Le dabigatran est contre-indiqué en cas d'insuffisance rénale sévère (clairance à la créatinine inférieure à 30 ml/mn). Le dabibatran et le rivaroxaban sont contre-indiqués en cas d'insuffisance hépatique grave., associée dans le premier cas à une coagulopathie et à un risque de saignement significatif.

Effets indésirables.

Conséquence de leur mode d'action, les anticoagulants exposent tous à un risque hémorragique, ou anémique. La surveillance étroite de celui-ci s'impose donc durant toute la durée du traitement. La fréquence des accidents hémorragiques sous antivitamine K est la première cause d'accidents iatrogènes en France. Ceux-ci résultent soit d'un surdosage soit d'une interaction médicamenteuse ; un âge supérieur à 75 ans représentant aussi un facteur de risque. Un autre effet indésirable spectaculaire des antivitamines K survenant chez les patients ayant un déficit important en protéine C est la survenue de nécroses cutanées consécutives à des thromboses capillaires.

La thrombopénie induite par les héparines (moins fréquente avec les héparines de bas poids moléculaire) est la deuxième complication majeure des anticoagulants. Il en existe deux formes : précoces ou de type I, fréquentes, bénignes et d'intensité modérée (baisse inférieure à 30 % du taux de plaquettes), régressant malgré la poursuite des administrations, ou plus tardive (typiquement entre le 5e et le 8e jour), d'origine immunologique, dite de type II, d'intensité beaucoup plus importante (supérieure à 40 %), associée à une activation plaquettaire et de la coagulation. Ces dernières s'accompagnent d'un risque élevé de thromboses artérielles, cérébrales, coronaires, des membres inférieurs ou veineuses.

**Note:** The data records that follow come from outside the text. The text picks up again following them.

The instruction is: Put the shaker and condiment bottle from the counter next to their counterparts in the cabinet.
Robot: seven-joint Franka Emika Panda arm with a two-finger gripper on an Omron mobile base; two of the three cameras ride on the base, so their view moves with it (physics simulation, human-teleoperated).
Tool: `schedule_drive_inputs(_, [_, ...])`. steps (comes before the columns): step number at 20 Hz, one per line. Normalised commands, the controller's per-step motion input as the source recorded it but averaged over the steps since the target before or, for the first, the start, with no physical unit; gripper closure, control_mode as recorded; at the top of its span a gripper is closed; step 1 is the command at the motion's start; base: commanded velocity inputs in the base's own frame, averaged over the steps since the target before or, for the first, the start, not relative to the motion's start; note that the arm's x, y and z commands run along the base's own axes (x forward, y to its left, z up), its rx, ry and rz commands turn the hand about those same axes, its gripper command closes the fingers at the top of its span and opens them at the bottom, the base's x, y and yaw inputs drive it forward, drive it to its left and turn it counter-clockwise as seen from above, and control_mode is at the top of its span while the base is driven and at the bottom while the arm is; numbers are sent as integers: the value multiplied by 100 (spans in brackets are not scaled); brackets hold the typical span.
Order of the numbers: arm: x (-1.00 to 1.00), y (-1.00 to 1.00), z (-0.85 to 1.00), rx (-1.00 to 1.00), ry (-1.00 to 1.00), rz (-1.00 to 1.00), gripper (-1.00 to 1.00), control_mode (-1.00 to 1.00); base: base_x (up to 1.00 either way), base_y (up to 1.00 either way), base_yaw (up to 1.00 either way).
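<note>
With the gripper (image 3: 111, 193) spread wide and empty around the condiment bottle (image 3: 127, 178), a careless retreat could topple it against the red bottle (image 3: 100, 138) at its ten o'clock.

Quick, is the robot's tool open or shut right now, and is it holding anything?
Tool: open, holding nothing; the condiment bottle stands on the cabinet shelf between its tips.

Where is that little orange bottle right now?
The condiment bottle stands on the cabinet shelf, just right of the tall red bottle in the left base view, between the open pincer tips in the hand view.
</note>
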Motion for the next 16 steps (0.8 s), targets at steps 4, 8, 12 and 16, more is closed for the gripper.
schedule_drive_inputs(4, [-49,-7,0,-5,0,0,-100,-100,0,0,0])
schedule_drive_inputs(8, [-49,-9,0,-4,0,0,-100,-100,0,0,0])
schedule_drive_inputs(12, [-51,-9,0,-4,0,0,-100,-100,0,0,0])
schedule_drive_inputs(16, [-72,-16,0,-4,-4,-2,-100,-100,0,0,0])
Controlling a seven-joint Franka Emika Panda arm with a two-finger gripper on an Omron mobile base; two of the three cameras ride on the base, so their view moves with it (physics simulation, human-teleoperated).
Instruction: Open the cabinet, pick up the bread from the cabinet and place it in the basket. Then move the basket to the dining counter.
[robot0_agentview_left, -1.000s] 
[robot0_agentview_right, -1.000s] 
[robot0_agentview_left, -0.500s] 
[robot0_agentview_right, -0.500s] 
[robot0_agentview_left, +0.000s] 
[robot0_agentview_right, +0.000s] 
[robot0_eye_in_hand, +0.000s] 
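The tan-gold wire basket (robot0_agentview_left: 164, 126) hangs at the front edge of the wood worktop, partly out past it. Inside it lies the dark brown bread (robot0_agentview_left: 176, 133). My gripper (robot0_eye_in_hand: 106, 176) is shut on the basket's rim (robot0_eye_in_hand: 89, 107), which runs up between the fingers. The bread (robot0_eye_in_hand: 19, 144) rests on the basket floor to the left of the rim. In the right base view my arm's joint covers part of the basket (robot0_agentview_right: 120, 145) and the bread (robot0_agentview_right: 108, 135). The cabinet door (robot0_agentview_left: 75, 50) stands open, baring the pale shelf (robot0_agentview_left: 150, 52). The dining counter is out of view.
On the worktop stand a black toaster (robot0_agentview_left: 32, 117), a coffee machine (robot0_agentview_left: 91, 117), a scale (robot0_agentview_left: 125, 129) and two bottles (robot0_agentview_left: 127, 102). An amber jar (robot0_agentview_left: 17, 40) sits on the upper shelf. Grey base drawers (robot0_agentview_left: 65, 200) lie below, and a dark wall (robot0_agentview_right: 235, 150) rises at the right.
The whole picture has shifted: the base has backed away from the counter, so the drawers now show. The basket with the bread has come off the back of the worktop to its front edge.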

Le clopidogrel peut entraîner des diarrhées, douleurs abdominales, une dyspepsie ou encore des rashs cutanés.

Les interactions médicamenteuses.

Ne pas oublier que l'association d'un anticoagulant ou d'un antiplaquettaire à un anti-inflammatoire non stéroïdien majore le risque de saignements digestif. Une association d'anticoagulants augmente également le risque hémorragique.

La très forte fixation des antivitamines K sur les protéines plasmatiques rend celles-ci sujettes à un risque potentiel de nombreuses interactions (majoration de l'effet anticoagulant), notamment avec les anti-inflammatoires non stéroïdiens, les hormones thyroïdiennes, certains diurétiques, l'atorvastatine, la simvastatine, l'amiodarone, l'alcool… D'autre part, les inducteurs enzymatiques (anticonvulsivants, millepertuis…) diminuent leur activité par accélération de leur métabolisme, alors que les inhibiteurs exercent l'effet inverse.

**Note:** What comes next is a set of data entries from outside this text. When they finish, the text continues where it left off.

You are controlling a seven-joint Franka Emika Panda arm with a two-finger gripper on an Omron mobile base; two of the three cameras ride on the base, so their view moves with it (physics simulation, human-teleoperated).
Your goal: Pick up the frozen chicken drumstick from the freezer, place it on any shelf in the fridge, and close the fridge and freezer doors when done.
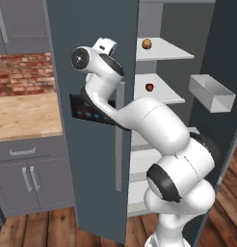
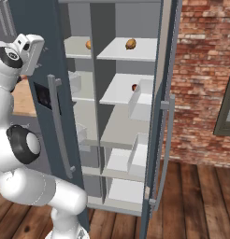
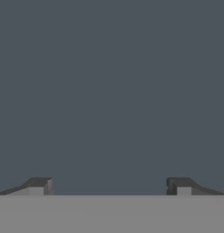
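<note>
Right now my jaws [image 3: 109,186] stand wide apart and hold nothing — they face the slate-grey freezer door [image 1: 91,120] up close. Both doors hang open; the frozen chicken drumstick [image 2: 130,44] lies on the top fridge shelf [image 2: 128,53].

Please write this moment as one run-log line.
gripper open, empty | drumstick on top fridge shelf | freezer door open | fridge door open

Arm [image 1: 154,125] rises from base, folds at elbow, reaches up and left; wrist [image 1: 94,60] held high. Gripper [image 3: 109,186] empty, dark fingertips [image 3: 38,185] spread wide apart, nothing between them.
</note>
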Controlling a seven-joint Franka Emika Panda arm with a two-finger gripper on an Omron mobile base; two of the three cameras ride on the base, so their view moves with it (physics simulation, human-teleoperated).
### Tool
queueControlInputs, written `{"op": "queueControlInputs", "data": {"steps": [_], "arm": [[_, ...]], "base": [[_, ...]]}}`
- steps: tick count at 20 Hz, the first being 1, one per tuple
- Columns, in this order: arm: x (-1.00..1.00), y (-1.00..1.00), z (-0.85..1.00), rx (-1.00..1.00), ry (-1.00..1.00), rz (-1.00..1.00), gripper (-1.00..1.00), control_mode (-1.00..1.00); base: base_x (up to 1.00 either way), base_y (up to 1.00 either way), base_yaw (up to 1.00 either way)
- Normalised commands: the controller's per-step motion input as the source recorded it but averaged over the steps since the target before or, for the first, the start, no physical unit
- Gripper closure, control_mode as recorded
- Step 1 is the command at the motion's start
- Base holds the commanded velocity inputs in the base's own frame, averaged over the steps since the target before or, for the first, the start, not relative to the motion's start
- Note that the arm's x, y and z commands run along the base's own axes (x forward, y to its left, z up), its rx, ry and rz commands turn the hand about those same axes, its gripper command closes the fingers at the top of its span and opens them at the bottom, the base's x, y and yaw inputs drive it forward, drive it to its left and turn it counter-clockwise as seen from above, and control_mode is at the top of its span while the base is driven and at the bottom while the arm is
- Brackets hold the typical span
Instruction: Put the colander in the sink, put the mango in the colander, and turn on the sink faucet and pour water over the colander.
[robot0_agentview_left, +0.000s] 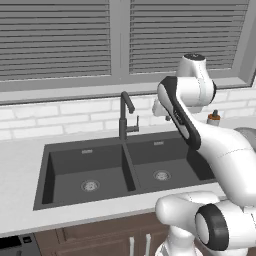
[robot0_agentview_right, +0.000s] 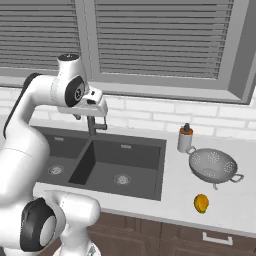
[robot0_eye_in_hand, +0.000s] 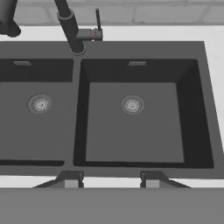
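With the end effector (robot0_eye_in_hand: 112, 179) spread open and empty, the stiff, light colander (robot0_agentview_right: 213, 164) looks easiest grabbed by its rim.

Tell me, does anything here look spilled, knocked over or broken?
Nothing stands out. The colander sits upright on the counter beside the soap bottle, the mango lies nearby, and both basins of the sink are dry and empty.

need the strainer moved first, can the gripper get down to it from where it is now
Probably yes. The colander sits open on the counter right of the sink; the gripper hangs open above the basin, and only the soap bottle stands close by.
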Motion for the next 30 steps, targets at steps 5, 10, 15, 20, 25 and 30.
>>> {"op": "queueControlInputs", "data": {"steps": [5,10,15,20,25,30], "arm": [[-0.31,0.0,0.0,0.0,-0.03,0.0,-1.0,-1.0],[-0.69,-0.02,0.0,0.0,-0.04,0.0,-1.0,-1.0],[-0.72,-0.21,-0.01,0.0,0.0,0.0,-1.0,-1.0],[-0.38,-0.47,-0.1,0.0,0.02,-0.01,-1.0,-1.0],[-0.02,-0.61,-0.3,0.0,0.06,-0.13,-1.0,-1.0],[0.0,-0.58,-0.17,0.0,0.01,-0.2,-1.0,-1.0]], "base": [[0.0,0.0,0.0],[0.0,0.0,0.0],[0.0,0.0,0.0],[0.0,0.0,0.0],[0.0,0.0,0.0],[0.0,0.0,0.0]]}}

L'association du dabigatran n'est pas recommandée avec les héparines (fractionnées ou non), fondaparinux, antivitamines K et antiagrégants plaquettaires.

Il en est de même des médicaments interférant avec la P-glycoprotéine (transporteur d'efflux dont le dabigatran est un substrat), qu'il s'agisse d'inhibiteurs (vérapamil, clarithromycine, quinidine…) ou d'inducteurs (rifampicine, millepertuis…).

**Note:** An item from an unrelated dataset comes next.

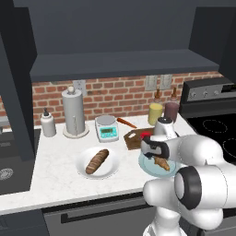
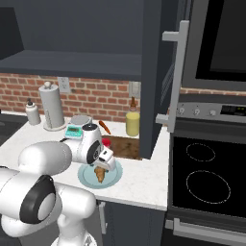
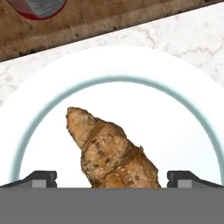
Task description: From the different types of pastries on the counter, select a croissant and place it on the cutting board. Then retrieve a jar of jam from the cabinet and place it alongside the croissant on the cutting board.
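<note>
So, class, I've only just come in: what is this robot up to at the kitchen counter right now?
The robot arm has its pincer open and lowered over a croissant, one fingertip on each side, nothing gripped yet. The croissant lies on a round plate on the white counter. Just behind the plate is the dark cutting board, with no pastry on it yet. Further left a darker loaf sits on its own plate.

Base views flank arm, share counter (image 1: 55, 170); hand view close above croissant (image 3: 114, 155) on plate (image 3: 183, 113).
</note>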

La plus grande prudence doit être de mise en cas d'administration conjointe au rivaroxaban d'un autre médicament interférant avec la P-glycoprotéine ou le cytochrome CYP3A4.

Autres prescriptions pour le même type d'indication

Certains produits récents font l'objet d'essais cliniques qui devraient aboutir rapidement à des extensions d'indications. Il s'agit au premier chef du rivaroxaban et du dabigatran. L'efficacité de ce dernier est notamment explorée dans les complications thromboemboliques de la fibrillation auriculaire et les syndromes coronaires aigus.

Signalons également le développement très avancé de l'idraparinux, un nouvel anti-Xa, qui présente l'avantage, par rapport au fondaparinux de n'être administré qu'une seule fois par semaine par voie sous-cutanée, au lieu d'une fois par jour.